Sunday morning rolls around, still feeling discouraged by it all, and I have to run 20 miles. Typically, this is not such a big deal for me (as I am training for my fourth marathon in November), but my mind was just not with it that morning. All I yearned for was to lay in bed and sleep off my recent struggles. Instead, I ran for 2 hours and 15 minutes, wishing that every moment I was sleeping. Nevertheless, I did finish the run, and had even more lactic acid in my legs that forced me to waddle like a duck when I had to walk due to extreme soreness

When I return from my run, my cell phone kicks the bucket. So how do I celebrate its untimely demise? By waiting at the Verizon Store for three hours to buy a phone I'm not used to, do not like, and charges me $ 9.99 a month for the Internet when I didn't need it in the first place. They say it's mandatory. I say it's asinine.

That evening, while preparing for my radio show (which YOU can listen to at icecast.marist.edu on Sundays from 8-10 p.m.!), my computer freezes right when I'm about to save and even finish the outline, thereby leaving my partner and I bitterly unprepared.  As always, "the show must go on" and we did our best, at least salvaging a semi-entertaining two hours on college radio...if that's even possible.

Now, why do I mention all of this?

Listen, I promise it's not to just complain, to have you sympathize for me, so I can say, "Oh, woe is me, I had a terrible few days! My life sucks!"

No.

That's not it at all. Because this entire tumultuous weekend has taught me that it could have been just as likely that I had the best weekend of my life than the worst one. What I realize (and I hope others do, too) is that we have these resplendent memories of awful times, like these. There's no denying our loathing of these moments. But what about the good times? Don't those cherished memories and moments have an even more resplendent recalling in your mind? A foiling example for each awful moment of my weekend:

My first cross country race of the season was a moment to remember, as I beat my recent personal best time by 90 seconds for the 5K and outkicked three other runners in the last 100 meters. That's something to be proud of. That's a special memory, as is when I ran my third (and most recent) marathon under three hours. These are resplendent memories.

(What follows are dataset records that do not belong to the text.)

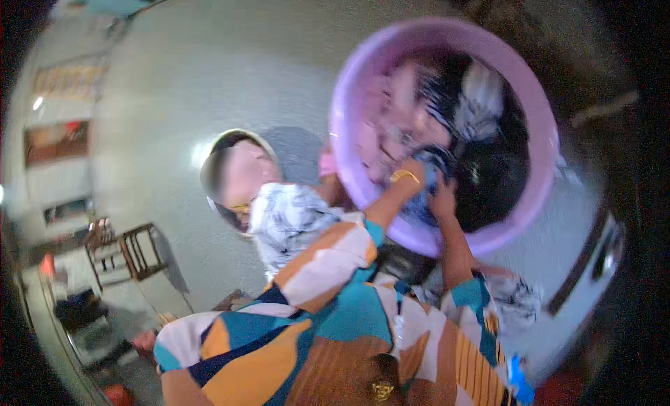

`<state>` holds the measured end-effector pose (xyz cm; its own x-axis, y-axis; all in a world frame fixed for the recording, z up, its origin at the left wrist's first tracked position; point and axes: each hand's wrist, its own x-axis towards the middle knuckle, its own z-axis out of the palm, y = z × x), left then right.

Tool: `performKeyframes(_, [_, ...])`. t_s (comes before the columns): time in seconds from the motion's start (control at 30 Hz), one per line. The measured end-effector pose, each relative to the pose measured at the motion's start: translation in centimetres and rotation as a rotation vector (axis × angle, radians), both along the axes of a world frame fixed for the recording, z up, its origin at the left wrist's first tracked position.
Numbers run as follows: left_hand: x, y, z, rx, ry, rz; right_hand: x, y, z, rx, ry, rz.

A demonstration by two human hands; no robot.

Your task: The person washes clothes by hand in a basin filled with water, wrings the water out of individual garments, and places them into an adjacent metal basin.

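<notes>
A large pink-purple plastic tub stands before me, with dark water and clothes in it. Inside its near side, my left hand, with a gold-coloured bangle at the wrist, grips a bunched blue cloth. Close beside it, my right hand has its fingers on the same cloth; blur softens their outline. Pink cloth lies along the tub's left side. Toward the far right of the water is a pale grey-white cloth.
Close on my left is another person in a white patterned top, one arm by the tub's rim. A wooden chair stands farther left on the grey floor. A patterned cloth lies to my right.
</notes>
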<state>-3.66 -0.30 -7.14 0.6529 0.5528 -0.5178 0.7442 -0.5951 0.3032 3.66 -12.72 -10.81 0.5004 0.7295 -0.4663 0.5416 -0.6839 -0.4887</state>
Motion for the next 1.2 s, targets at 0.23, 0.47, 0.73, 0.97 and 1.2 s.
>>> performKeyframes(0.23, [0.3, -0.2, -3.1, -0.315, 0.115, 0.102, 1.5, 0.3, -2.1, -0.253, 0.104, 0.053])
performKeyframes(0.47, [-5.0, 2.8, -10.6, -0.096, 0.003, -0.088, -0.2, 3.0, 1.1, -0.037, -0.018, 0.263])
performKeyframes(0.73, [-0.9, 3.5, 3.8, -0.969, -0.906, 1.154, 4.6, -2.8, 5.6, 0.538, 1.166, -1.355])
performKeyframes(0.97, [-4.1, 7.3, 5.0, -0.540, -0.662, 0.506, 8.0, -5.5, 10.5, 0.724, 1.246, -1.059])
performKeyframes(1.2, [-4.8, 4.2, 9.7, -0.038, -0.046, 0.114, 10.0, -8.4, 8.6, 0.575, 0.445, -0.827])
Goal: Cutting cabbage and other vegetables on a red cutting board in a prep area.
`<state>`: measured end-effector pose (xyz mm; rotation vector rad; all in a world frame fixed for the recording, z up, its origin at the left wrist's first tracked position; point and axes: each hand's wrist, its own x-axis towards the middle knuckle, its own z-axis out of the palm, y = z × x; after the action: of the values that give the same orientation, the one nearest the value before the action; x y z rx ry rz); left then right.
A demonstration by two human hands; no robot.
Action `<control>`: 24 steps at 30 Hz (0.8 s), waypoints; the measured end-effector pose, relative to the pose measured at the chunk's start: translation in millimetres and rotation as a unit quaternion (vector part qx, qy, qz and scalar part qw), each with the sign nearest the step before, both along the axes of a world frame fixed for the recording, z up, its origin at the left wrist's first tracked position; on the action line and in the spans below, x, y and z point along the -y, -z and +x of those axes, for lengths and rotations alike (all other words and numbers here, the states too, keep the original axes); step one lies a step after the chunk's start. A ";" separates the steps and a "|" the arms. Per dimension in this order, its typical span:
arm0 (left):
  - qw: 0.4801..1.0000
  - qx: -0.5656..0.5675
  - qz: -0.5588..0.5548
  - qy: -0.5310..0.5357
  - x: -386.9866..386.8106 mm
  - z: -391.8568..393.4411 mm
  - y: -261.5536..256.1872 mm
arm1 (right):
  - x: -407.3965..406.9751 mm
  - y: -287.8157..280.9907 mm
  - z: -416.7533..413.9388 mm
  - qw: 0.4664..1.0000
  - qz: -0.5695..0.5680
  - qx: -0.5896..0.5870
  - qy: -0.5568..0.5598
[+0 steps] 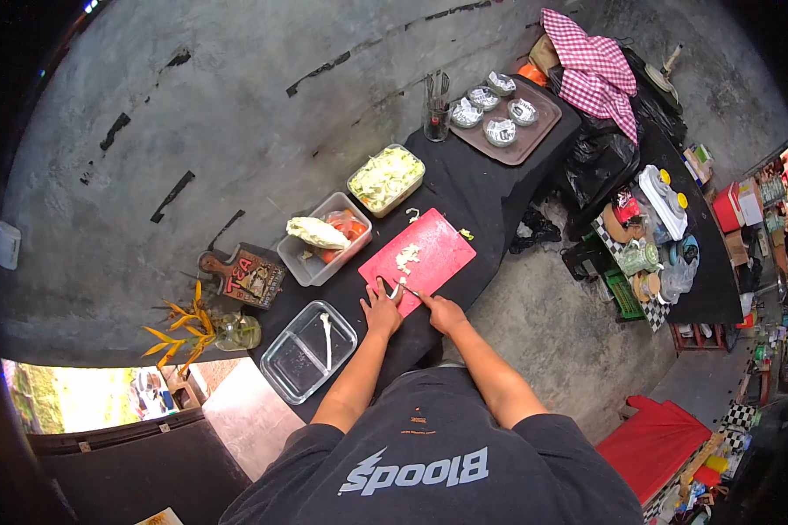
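Note:
A red cutting board (443,252) lies on the black-covered table in front of me. My right hand (444,314) grips a knife (407,288), its blade over the board's near left part. Against the blade, a small pale strip of cabbage (401,286) is held down by my left hand (382,311), whose fingers are spread at the board's edge. Chopped cabbage (407,256) sits in a small heap on the middle of the board. Some of the strip is hidden by my fingers and the blade.
Beyond the board stand a tub of shredded cabbage (387,176) and a plastic container (312,269) with tomatoes and a cabbage piece. A divided glass dish (282,367) lies left. Farther right are a glass of utensils (437,118) and a brown tray (512,151) with covered bowls.

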<state>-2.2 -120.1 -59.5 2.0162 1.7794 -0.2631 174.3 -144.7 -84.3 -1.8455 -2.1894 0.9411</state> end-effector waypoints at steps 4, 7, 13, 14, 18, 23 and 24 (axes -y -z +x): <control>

The reminders I have of you, who I miss, are to be cherished forever. Those moments of my life with that person are indispensable, and of which I will never forget. Some of the best times of my life to date were spent with that special someone. And for that, I will always be grateful and remember those times of invincibility, that felt like I could fly across the world when I was in your company. These are resplendent memories.

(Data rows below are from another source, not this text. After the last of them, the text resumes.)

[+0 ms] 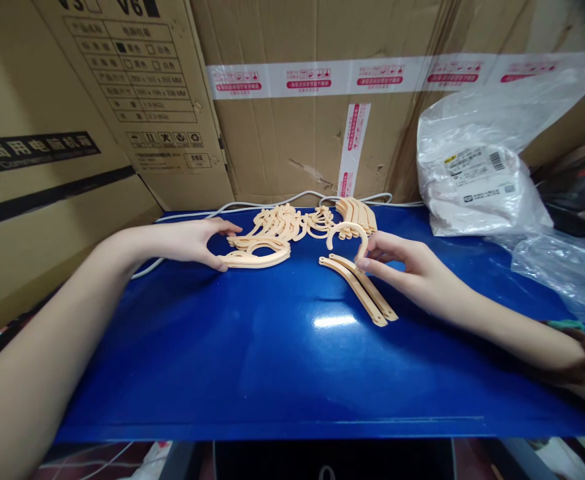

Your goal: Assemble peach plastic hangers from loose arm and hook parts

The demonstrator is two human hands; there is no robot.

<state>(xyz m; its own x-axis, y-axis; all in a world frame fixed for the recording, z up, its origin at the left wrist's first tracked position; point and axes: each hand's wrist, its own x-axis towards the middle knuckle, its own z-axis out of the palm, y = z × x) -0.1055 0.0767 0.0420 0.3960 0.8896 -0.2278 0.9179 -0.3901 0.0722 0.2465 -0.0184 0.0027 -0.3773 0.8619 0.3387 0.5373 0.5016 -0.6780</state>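
Note:
My left hand (197, 241) is at the left end of a small stack of beige folded plastic hangers (267, 259). Its thumb touches the near side, and its fingers curl round the far side. Between thumb and fingers, my right hand (397, 259) pinches a loose beige hanger hook (348, 229), raised a little off the table with its curve upward. Just below that hook, two curved hanger arms (357, 290) lie side by side on the blue table (272, 360). Behind them are a pile of loose hooks (285, 220) and a bundle of hanger arms (359, 212).
Cardboard boxes (282, 147) wall off the back and left of the table. A white plastic bag (477, 173) with a label sits at the back right, with clear crumpled plastic (567, 267) beside it. A white cable (272, 202) runs along the rear edge.

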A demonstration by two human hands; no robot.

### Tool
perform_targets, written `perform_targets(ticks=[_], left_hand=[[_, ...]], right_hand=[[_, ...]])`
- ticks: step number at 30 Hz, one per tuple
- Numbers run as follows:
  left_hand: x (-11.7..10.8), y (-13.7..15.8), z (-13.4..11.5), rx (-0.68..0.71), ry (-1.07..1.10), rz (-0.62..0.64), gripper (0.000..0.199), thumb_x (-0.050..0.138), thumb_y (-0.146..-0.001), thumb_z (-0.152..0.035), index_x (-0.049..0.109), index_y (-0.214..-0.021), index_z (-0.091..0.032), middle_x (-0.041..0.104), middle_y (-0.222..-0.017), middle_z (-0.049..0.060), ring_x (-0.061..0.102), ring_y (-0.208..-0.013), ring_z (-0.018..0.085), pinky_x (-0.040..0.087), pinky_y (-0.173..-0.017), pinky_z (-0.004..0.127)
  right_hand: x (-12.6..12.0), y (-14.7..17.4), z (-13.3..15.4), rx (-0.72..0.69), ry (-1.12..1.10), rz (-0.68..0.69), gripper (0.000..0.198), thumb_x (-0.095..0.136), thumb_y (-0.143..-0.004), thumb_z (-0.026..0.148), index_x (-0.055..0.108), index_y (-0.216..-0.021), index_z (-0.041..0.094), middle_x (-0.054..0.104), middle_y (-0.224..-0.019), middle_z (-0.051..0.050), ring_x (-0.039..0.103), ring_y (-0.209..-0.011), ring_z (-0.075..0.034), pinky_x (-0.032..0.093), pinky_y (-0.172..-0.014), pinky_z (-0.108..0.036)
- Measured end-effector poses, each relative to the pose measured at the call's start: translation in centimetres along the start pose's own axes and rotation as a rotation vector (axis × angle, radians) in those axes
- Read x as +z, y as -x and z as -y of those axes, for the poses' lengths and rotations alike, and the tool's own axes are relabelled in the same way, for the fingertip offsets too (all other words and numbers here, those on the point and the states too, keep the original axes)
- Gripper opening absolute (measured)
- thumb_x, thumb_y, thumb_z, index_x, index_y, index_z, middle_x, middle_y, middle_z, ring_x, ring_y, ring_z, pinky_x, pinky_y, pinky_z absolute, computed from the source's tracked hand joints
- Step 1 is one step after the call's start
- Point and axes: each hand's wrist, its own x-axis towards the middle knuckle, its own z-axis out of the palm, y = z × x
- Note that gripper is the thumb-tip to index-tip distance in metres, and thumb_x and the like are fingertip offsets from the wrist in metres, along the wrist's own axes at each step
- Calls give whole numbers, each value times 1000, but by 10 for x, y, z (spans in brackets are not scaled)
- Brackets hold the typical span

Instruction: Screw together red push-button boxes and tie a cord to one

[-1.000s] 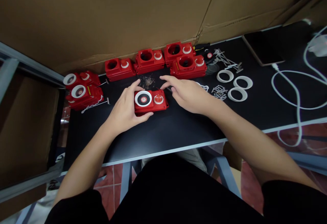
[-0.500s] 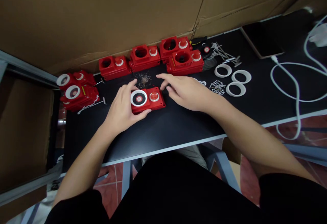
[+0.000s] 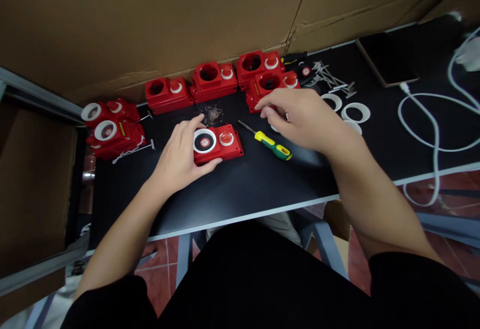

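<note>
My left hand (image 3: 180, 156) grips the left end of a red box (image 3: 234, 156) lying on the black table, thumb in front and fingers behind. The box carries a white ring (image 3: 205, 141) around a black disc with a red-and-white centre, and a red knob (image 3: 226, 138) under a clear rim. My right hand (image 3: 300, 116) hovers palm down over the table, fingers apart and slightly bent, with nothing visible in them. It hides part of the white rings and small screws. Between the hands lies a screwdriver (image 3: 273, 146) with a yellow and green handle, its tip toward the box.
Several red housings (image 3: 213, 86) line the cardboard wall (image 3: 168, 19). Two with white rings stand at left (image 3: 112, 134). White rings (image 3: 355, 112), metal T-shaped rods (image 3: 332, 79), a tablet-like device (image 3: 386, 59) and a white cable (image 3: 435, 119) occupy the right. Debris (image 3: 213, 114) lies behind the box.
My right hand has moved right and away from the red box, uncovering the screwdriver on the table. My left hand stays on the box.
</note>
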Motion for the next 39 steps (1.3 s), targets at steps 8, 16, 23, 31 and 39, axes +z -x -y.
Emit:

The opportunity I had to call live soccer games with my friend on campus is just simplisitcally satiating. I sit at a pristine campus, on a gorgeous field of grass, watching the game I adore the most, especially with such a close friend of mine. These are resplendent memories.

See? Just as easy as it is to get caught up in the awful and unfortunate, we instantly forget the powerfully special times that are right there, too.

Life is a cycle. We have these weekends where they cannot end soon enough. We have the weekends we never want to end. We have moments that are painstaking, but they are replaced with memories of sheer joy. It's all a cycle, and what I know is that coming up are more sublime, blissful moments that I will soo never forget.

I knew there was a reason for complaining about my weekend.